**EXERCISE REQUIREMENTS**
Check each line of the entries below for the string "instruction"; copy every line where it appears.

**DATA RECORDS**
━━━━━━

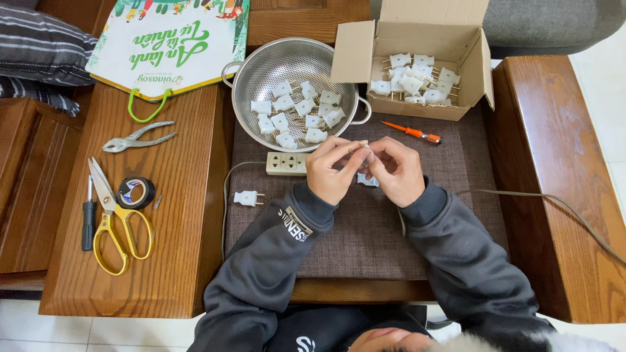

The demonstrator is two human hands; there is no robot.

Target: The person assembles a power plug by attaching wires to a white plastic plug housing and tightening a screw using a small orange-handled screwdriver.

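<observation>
Both hands meet over the brown mat (365, 241): left hand (330, 171) and right hand (394, 171) pinch a small wire end (360, 147) between fingertips, just near of the colander (261, 72) of white plugs (297, 111).

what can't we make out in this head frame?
- Small piece pinched between left hand and right hand: mostly covered by fingers, too small to identify.
- White part under right hand: mostly hidden.
- Cable: runs off the right edge.
- Paper bag: cut by the top edge.
</observation>
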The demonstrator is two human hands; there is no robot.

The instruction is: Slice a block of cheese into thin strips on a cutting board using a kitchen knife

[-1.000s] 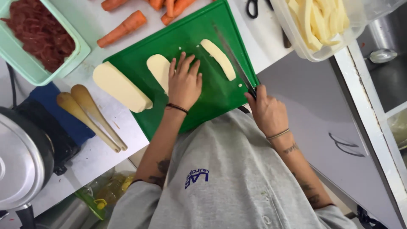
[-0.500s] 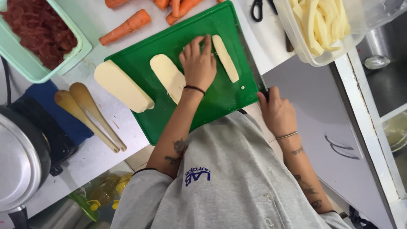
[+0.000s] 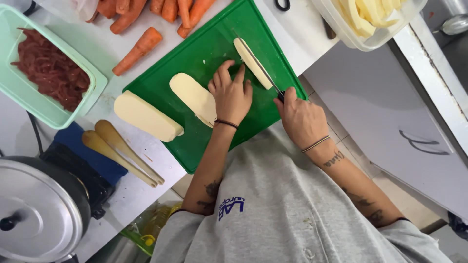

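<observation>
On the counter lies the cutting board [image 3: 204, 53], with two potato slabs [image 3: 192, 95] on it and a third slab [image 3: 146, 117] half off its left edge. The left hand [image 3: 231, 95] rests on the board between the slabs, the right hand [image 3: 300, 117] at its near right corner with the knife [image 3: 258, 65] laid across the farther slab. Carrots [image 3: 141, 46] lie beyond the board, the tub of meat [image 3: 48, 73] far left, wooden spoons [image 3: 122, 153] and a pot lid [image 3: 39, 214] nearer left, and a tub of potato strips [image 3: 370, 19] to the right.

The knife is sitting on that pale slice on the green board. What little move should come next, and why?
Probably a push of the knife down through the pale slice. The right hand grips the handle and the blade already lies lengthwise on the slice, while the left hand rests flat on the green cutting board beside it, fingertips near the slice, so they should stay off the blade's line.
</observation>
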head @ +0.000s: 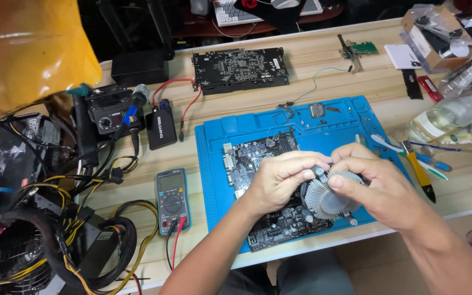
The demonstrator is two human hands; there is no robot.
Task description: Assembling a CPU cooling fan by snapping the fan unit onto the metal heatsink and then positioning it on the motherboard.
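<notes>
Heatsink (pixel 328 198), round with radial aluminium fins, is held just above the front part of the blue work mat (pixel 217 180), over the dark circuit board (pixel 263 158) that lies on the mat near the desk's (pixel 345 65) front edge. Left hand (pixel 279 183) is closed around the heatsink's upper left side, fingers curled onto its rim and thumb pressed at the top. Right hand (pixel 375 188) grips it from the right, thumb laid across the finned face, fingers wrapped behind. Fingertips of both hands meet at a small dark part on the heatsink's top edge; what that part is cannot be told.

Surroundings noted: a digital multimeter (pixel 172 200) with red and black leads lies just left of the mat, near the front edge. A second, black circuit board (pixel 241 68) lies beyond the mat toward the back edge. A small black box (pixel 161 127) with red wires sits left of the mat's far corner. A yellow-handled tool (pixel 420 173) and pens lie to the right of the mat. A tangle of black and yellow cables (pixel 83 240) occupies the desk's front left corner. A cardboard box (pixel 430 38) of parts stands at the back right corner.
</notes>
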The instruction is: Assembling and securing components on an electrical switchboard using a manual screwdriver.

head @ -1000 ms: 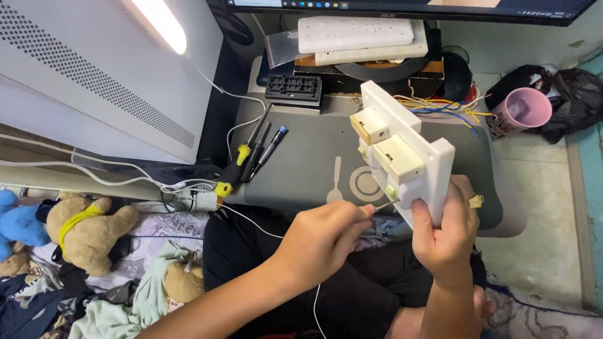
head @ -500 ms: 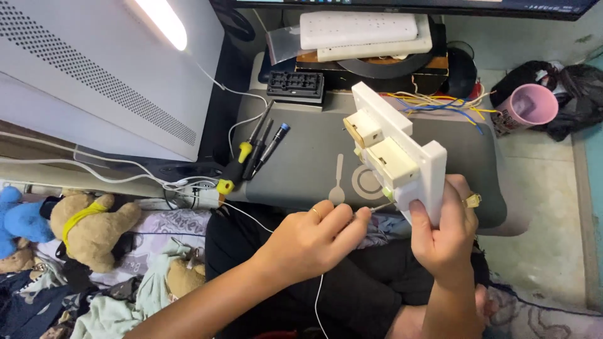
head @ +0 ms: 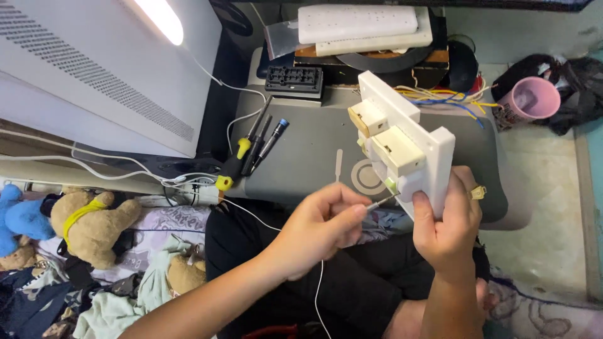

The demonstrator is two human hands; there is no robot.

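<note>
My right hand (head: 447,227) grips the lower end of a white socket plate (head: 407,137), its back turned toward me with cream-coloured switch modules showing. My left hand (head: 321,225) pinches a thin metal tool (head: 382,201), whose tip touches a green part at the plate's lower edge. Both hands hover above my lap in front of a grey mat (head: 314,150).
On the grey mat lie several screwdrivers (head: 250,149) and a white plastic stick (head: 338,164). A black bit case (head: 294,80), coloured wires (head: 452,99) and a pink cup (head: 532,99) sit further back. A white computer case (head: 94,69) stands at left, stuffed toys (head: 88,220) below it.
My left hand has moved right, bringing the thin tool's tip up to the plate's lower edge. The plate has tilted slightly in my right hand.
</note>
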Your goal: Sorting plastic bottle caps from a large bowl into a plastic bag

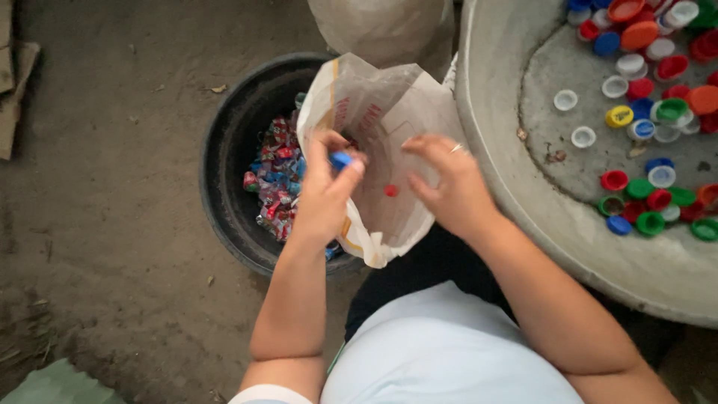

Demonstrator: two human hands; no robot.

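Open dirt floor (pixel 112 187) left of the black tub (pixel 224 194); white sack (pixel 381 157) blocking its right edge, bottle caps (pixel 651 67) crowding the grey basin (pixel 508 187) toward its right edge.

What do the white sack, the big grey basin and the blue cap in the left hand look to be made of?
White sack: probably woven plastic, matte, creased and floppy. Grey basin: looks like cement or rough-cast material, dull, grainy and stained. Blue cap, pinched in the left hand: moulded plastic, smooth with a slight sheen.
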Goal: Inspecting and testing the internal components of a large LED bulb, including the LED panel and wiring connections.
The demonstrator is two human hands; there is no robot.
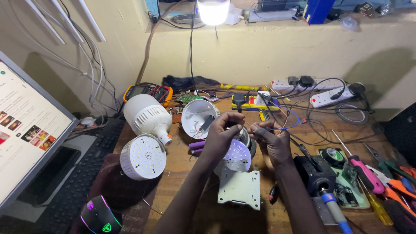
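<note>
My left hand (pixel 223 134) and my right hand (pixel 273 141) meet over the middle of the wooden bench (pixel 186 173), fingertips pinching thin wires (pixel 246 125) between them. Under the hands lies a round lamp board (pixel 237 157) glowing violet-white, with an open white bulb housing (pixel 196 116) behind it. A blue wire (pixel 291 121) loops away to the right. A white metal bracket plate (pixel 239 187) lies just in front of the hands.
A large white bulb (pixel 145 115) and a round lamp disc (pixel 143 157) lie at left. Monitor (pixel 26 130), keyboard (pixel 82 173) and mouse (pixel 99 216) stand far left. Screwdrivers (pixel 364 171), a soldering iron (pixel 331 201) and power strips (pixel 333 97) crowd the right. A lit lamp (pixel 213 11) sits on the ledge.
</note>
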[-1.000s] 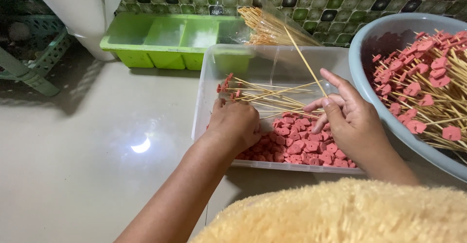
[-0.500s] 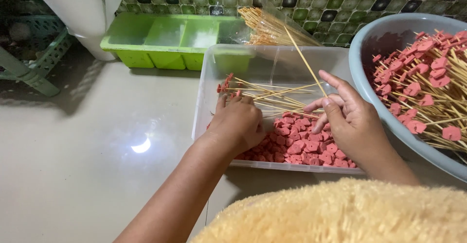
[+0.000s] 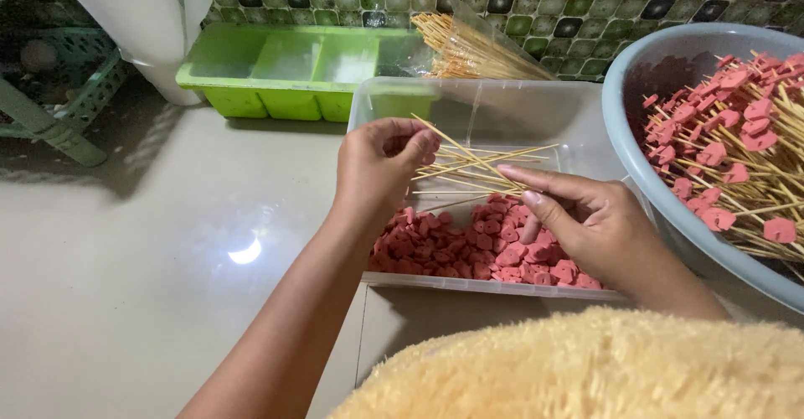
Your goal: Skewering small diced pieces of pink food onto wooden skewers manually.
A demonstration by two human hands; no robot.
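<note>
Two hands over a clear plastic tray (image 3: 578,105): left hand (image 3: 378,168) curled, fingertips pinching one end of a thin bamboo skewer (image 3: 465,152), right hand (image 3: 590,222) pinching its other end between thumb and forefinger. Loose skewers (image 3: 469,172) lie beneath in the tray, pink sausage pieces (image 3: 469,247) heaped at its near side (some under the right hand). Grey basin (image 3: 645,80) of finished skewers sits right; green divided tray (image 3: 293,67) behind.

Along the tiled wall (image 3: 586,0) we see a green divided tray (image 3: 285,71) on the floor (image 3: 126,302), a white roll (image 3: 126,17) at its left end, and a green basket (image 3: 59,92) in the far left corner. Yellow fuzzy fabric (image 3: 569,369) fills the near edge.
</note>
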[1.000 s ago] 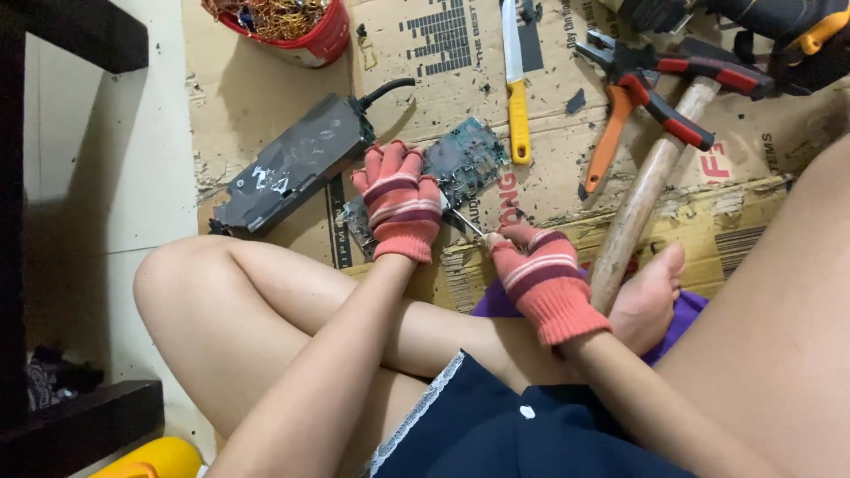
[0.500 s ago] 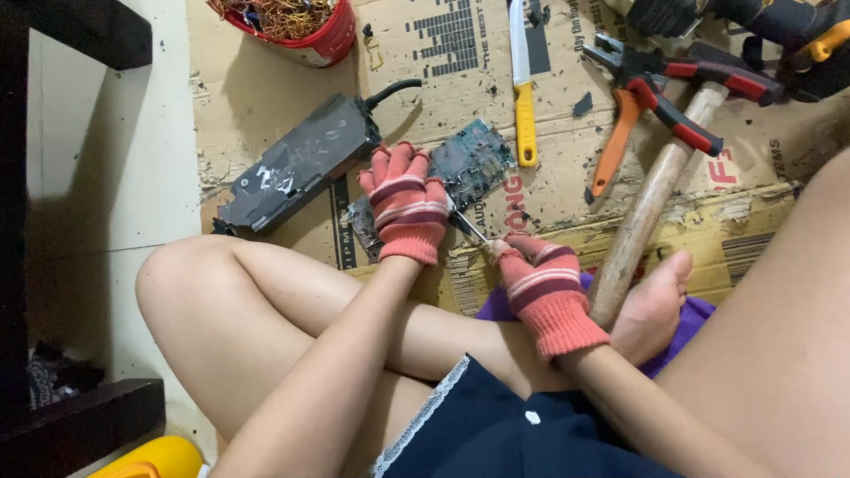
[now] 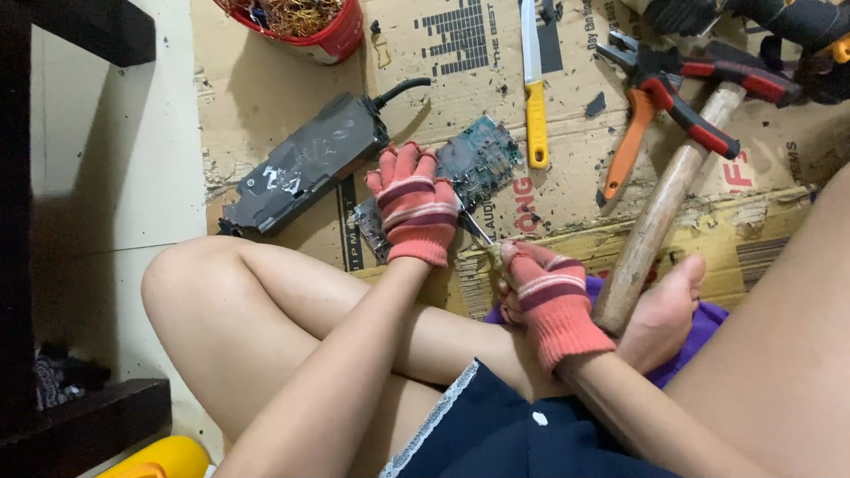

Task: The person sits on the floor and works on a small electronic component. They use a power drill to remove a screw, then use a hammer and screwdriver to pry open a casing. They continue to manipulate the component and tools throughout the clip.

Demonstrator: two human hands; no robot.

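A flattened brown cardboard box [image 3: 460, 53] with black and red print lies under and beyond both hands.
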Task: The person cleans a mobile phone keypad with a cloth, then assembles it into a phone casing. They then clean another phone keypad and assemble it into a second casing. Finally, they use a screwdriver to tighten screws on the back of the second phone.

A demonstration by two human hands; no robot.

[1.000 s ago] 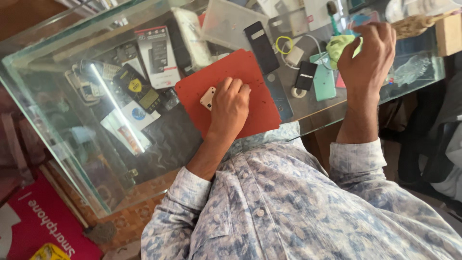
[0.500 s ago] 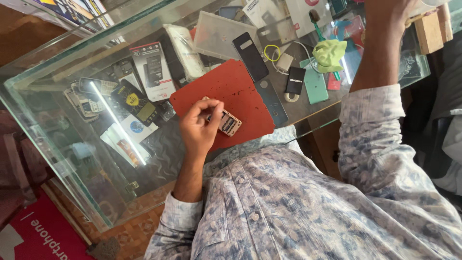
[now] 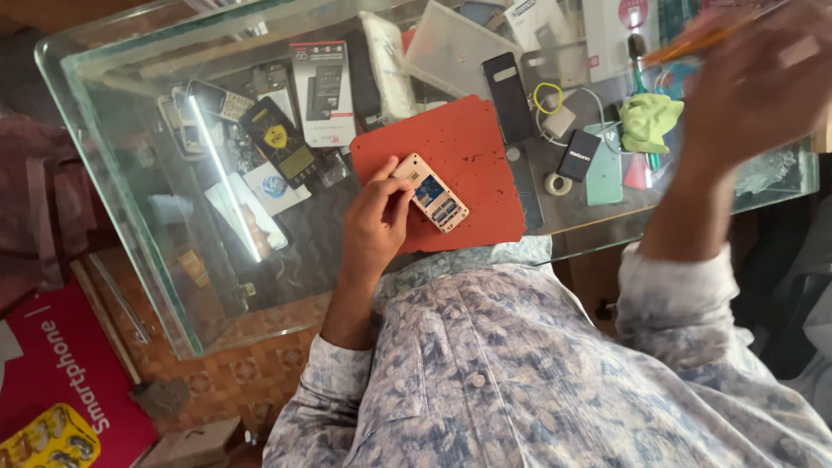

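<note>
My left hand (image 3: pixel 374 227) grips a small beige phone (image 3: pixel 433 194) with its back cover off, the inside showing. The phone lies on a red mat (image 3: pixel 472 143) on the glass counter. My right hand (image 3: pixel 758 91) is raised at the upper right, blurred by motion, above the counter's cluttered end. It is shut on a thin orange tool (image 3: pixel 706 36) that points left and down. The tool's tip is too blurred to make out.
The glass counter (image 3: pixel 130 139) shows phones and boxes (image 3: pixel 322 82) beneath its top. On it lie a black phone (image 3: pixel 507 95), a small black box (image 3: pixel 578 156), a teal phone (image 3: pixel 605 169), a green cloth (image 3: pixel 650 120), a tape roll (image 3: pixel 549 183) and a white charger (image 3: pixel 559 120). A red board (image 3: pixel 65 373) lies on the floor.
My left hand has turned the phone so its open back shows and holds it by one end. My right hand has left the green cloth and risen to the right with the orange tool.
</note>
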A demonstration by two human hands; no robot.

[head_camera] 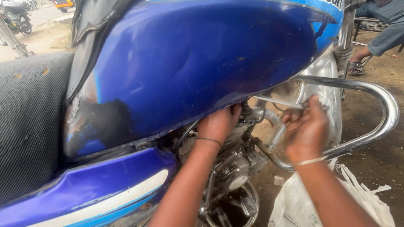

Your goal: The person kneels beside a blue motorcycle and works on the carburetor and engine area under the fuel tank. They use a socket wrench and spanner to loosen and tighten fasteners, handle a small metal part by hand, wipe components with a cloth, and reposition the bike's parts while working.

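Bare dirt ground [378, 155] outdoors, with a white sack [303, 206] lying on it at lower right; a blue motorcycle fills the view, seen from above its side. Blue fuel tank [189, 63]: glossy, scuffed dark at its rear lower corner, overhanging the engine; black textured seat [29, 122] at left; blue side panel [97, 193] with a white stripe beneath the tank. Engine [235, 164]: grey metal, below the tank, with a chrome crash guard [378, 96] curving around its front. Left hand [219, 124]: reaching up under the tank's lower edge just above the engine, fingers curled and tucked against a black fitting [245, 110]; whether they grip it cannot be told; a thin black band circles the wrist. Right hand [305, 128]: beside the crash guard, fingers closed around a slim metal rod-like tool [275, 101] that points toward the left hand; a thin metal bangle sits on the wrist. Upper right: another person's leg and sandalled foot [357, 67], well apart from the hands; upper left: a parked motorcycle [17, 17] in the distance.
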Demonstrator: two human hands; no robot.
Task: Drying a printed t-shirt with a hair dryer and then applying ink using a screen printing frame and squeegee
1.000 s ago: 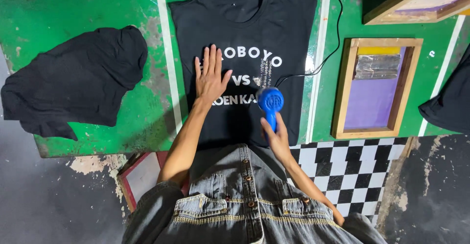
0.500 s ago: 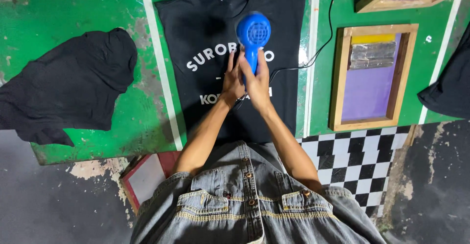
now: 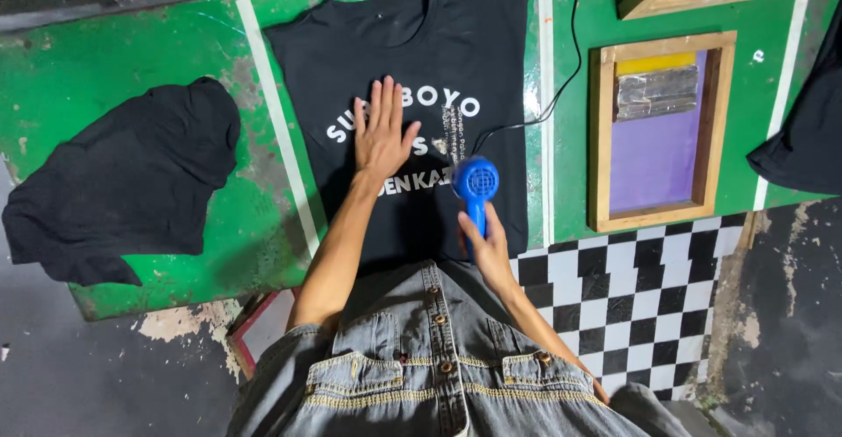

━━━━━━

**EXERCISE RESPONSE**
The instruction is: Slice a block of cheese into thin strips on a cutting board using a kitchen knife
The instruction is: Assembling and securing components on an electrical switchboard using a manual screwdriver.

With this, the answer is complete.